Supplied data =>
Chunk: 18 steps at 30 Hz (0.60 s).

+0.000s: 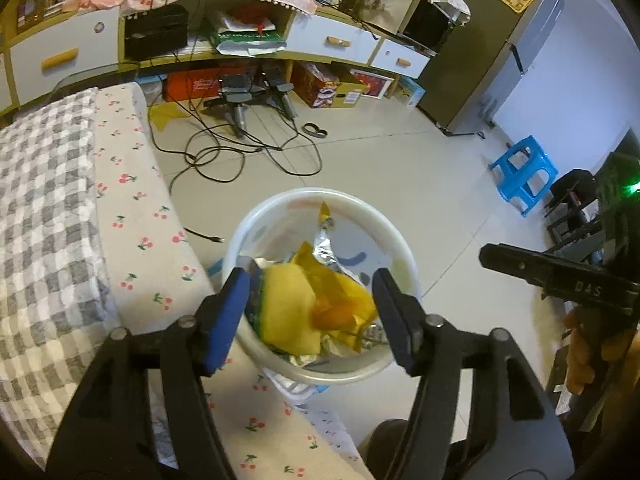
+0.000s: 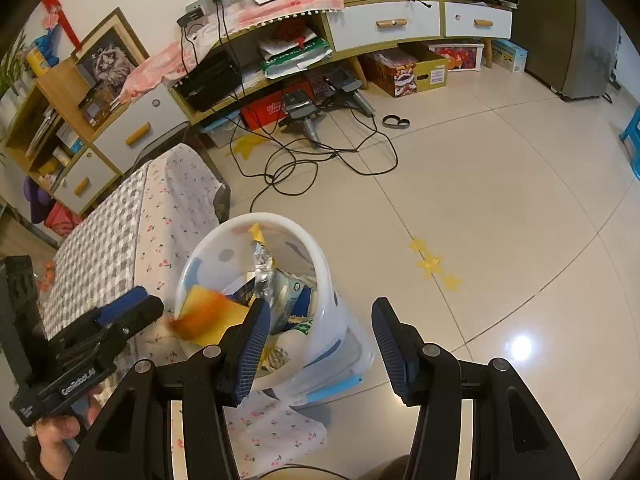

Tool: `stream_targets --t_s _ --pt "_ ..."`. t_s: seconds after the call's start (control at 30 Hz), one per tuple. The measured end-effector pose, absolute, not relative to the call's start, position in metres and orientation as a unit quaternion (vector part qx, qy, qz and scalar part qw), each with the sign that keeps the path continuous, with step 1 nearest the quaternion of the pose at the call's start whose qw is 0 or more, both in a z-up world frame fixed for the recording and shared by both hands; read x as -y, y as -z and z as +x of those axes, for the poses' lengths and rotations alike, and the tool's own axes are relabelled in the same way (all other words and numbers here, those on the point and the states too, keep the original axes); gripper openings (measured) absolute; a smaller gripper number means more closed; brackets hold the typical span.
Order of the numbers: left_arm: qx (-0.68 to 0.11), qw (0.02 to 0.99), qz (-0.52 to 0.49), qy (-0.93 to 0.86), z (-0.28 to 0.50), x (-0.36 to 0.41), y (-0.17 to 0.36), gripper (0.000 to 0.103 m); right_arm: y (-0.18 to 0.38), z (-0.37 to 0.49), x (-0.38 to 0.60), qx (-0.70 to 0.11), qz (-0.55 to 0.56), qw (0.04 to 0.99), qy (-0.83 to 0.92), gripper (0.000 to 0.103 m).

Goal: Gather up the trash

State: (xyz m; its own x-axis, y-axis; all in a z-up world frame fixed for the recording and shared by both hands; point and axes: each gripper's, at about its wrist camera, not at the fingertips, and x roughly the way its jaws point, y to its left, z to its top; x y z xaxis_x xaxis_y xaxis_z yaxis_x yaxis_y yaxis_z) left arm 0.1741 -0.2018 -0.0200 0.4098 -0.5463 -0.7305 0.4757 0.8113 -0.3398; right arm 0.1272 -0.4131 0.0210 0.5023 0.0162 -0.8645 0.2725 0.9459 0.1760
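A white plastic trash bin [image 1: 400, 240] [image 2: 324, 276] stands on the floor beside the bed. It holds yellow and orange wrappers [image 1: 316, 304], silver foil [image 1: 326, 248] and cartons [image 2: 290, 296]. My left gripper [image 1: 310, 316] is open right over the bin, empty, its jaws on either side of the trash. An orange wrapper [image 2: 200, 312] is blurred at the bin's near rim, just off the left gripper's fingers [image 2: 132, 312]. My right gripper [image 2: 320, 344] is open and empty, above the bin's right side.
The bed [image 1: 60, 208] with checked and cherry-print covers lies left of the bin. Black cables [image 1: 240, 156] and devices lie on the tile floor ahead, before a low cabinet [image 1: 200, 36]. A blue stool [image 1: 524, 172] stands right. Yellow star stickers [image 2: 432, 264] mark the floor.
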Motion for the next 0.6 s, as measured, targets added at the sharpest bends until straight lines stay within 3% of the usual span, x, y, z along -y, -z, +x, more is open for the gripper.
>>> stream_targets --t_s 0.07,0.2,0.27,0.37,0.43,0.6 --pt "-0.459 0.836 -0.039 0.297 0.174 0.198 0.021 0.078 -0.022 0.127 0.412 -0.491 0.140 0.856 0.077 0.057" --pt "-0.475 0.837 -0.039 0.268 0.168 0.185 0.025 0.087 -0.023 0.125 0.408 -0.490 0.129 0.858 0.085 0.064" --pt "-0.483 0.839 -0.036 0.249 0.165 0.176 0.026 0.097 -0.023 0.124 0.405 -0.489 0.124 0.859 0.086 0.066" --pt "-0.482 0.851 -0.021 0.210 0.155 0.162 0.023 0.101 -0.025 0.121 0.397 -0.488 0.110 0.862 0.082 0.071" --pt "-0.480 0.855 -0.010 0.195 0.148 0.155 0.023 0.102 -0.028 0.117 0.388 -0.481 0.094 0.868 0.077 0.086" --pt "-0.483 0.860 -0.002 0.165 0.122 0.133 0.023 0.102 -0.034 0.100 0.361 -0.461 0.045 0.883 0.079 0.095"
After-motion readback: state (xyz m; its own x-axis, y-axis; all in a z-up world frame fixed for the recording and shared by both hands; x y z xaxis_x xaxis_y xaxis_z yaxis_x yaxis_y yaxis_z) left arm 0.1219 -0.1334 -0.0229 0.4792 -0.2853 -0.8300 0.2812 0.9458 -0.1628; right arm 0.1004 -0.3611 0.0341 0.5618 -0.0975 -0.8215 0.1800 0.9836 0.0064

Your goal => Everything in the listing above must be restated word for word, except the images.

Answer below =>
Chunk: 18 steps at 30 Hz (0.60 s).

+0.000s: 
+0.000s: 

Tool: `stream_targets --t_s _ --pt "_ ..."`. t_s: seconds after the call's start (control at 30 Hz), one per tuple. The measured end-effector pose, absolute, not relative to the call's start, position in metres and orientation as a unit quaternion (vector part qx, qy, qz and scalar part qw), each with the sign that keeps the path continuous, with step 1 nearest the quaternion of the pose at the call's start whose qw is 0 or more, both in a z-up world frame fixed for the recording and shared by both hands; read x as -y, y as -z and z as +x of those axes, for the poses' lengths and rotations alike, and the tool's own axes are relabelled in the same way (all other words and numbers here, those on the point and the states too, keep the original axes); gripper openings (measured) absolute; a smaller gripper number means more closed; brackets hold the typical span.
Order of the numbers: left_arm: qx (-0.68 to 0.11), qw (0.02 to 0.99), qz (-0.52 to 0.49), qy (-0.93 to 0.86), z (-0.28 to 0.50), x (-0.36 to 0.41), y (-0.17 to 0.36), gripper (0.000 to 0.103 m); right_arm: y (-0.18 to 0.38), z (-0.37 to 0.49), x (-0.38 to 0.60), qx (-0.70 to 0.11), qz (-0.55 to 0.56), qw (0.04 to 0.99), qy (-0.83 to 0.92), gripper (0.000 to 0.103 m).

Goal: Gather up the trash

State: (xyz m; its own x-axis, y-axis; all in a z-up world frame fixed for the recording and shared by both hands; point and axes: each gripper's, at about its wrist camera, not at the fingertips, and x roughly the way its jaws point, y to its left, z to its top; x y z xaxis_x xaxis_y xaxis_z yaxis_x yaxis_y yaxis_z) left arm 0.1741 -0.2018 -0.0200 0.4098 -0.5463 -0.7305 0.4757 0.8113 -0.3398; right arm 0.1272 -0.4131 0.0210 0.5023 0.0162 -0.8645 0.2725 0.9459 0.1760
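A white plastic trash bin [image 1: 400, 240] [image 2: 324, 276] stands on the floor beside the bed. It holds yellow and orange wrappers [image 1: 316, 304], silver foil [image 1: 326, 248] and cartons [image 2: 290, 296]. My left gripper [image 1: 310, 316] is open right over the bin, empty, its jaws on either side of the trash. An orange wrapper [image 2: 200, 312] is blurred at the bin's near rim, just off the left gripper's fingers [image 2: 132, 312]. My right gripper [image 2: 320, 344] is open and empty, above the bin's right side.
The bed [image 1: 60, 208] with checked and cherry-print covers lies left of the bin. Black cables [image 1: 240, 156] and devices lie on the tile floor ahead, before a low cabinet [image 1: 200, 36]. A blue stool [image 1: 524, 172] stands right. Yellow star stickers [image 2: 432, 264] mark the floor.
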Motion for the next 0.6 s, as measured, targets added at the sharpest bends until straight lines stay within 3% of the usual span, x, y, z along -y, -z, +x, more is open for the gripper.
>>> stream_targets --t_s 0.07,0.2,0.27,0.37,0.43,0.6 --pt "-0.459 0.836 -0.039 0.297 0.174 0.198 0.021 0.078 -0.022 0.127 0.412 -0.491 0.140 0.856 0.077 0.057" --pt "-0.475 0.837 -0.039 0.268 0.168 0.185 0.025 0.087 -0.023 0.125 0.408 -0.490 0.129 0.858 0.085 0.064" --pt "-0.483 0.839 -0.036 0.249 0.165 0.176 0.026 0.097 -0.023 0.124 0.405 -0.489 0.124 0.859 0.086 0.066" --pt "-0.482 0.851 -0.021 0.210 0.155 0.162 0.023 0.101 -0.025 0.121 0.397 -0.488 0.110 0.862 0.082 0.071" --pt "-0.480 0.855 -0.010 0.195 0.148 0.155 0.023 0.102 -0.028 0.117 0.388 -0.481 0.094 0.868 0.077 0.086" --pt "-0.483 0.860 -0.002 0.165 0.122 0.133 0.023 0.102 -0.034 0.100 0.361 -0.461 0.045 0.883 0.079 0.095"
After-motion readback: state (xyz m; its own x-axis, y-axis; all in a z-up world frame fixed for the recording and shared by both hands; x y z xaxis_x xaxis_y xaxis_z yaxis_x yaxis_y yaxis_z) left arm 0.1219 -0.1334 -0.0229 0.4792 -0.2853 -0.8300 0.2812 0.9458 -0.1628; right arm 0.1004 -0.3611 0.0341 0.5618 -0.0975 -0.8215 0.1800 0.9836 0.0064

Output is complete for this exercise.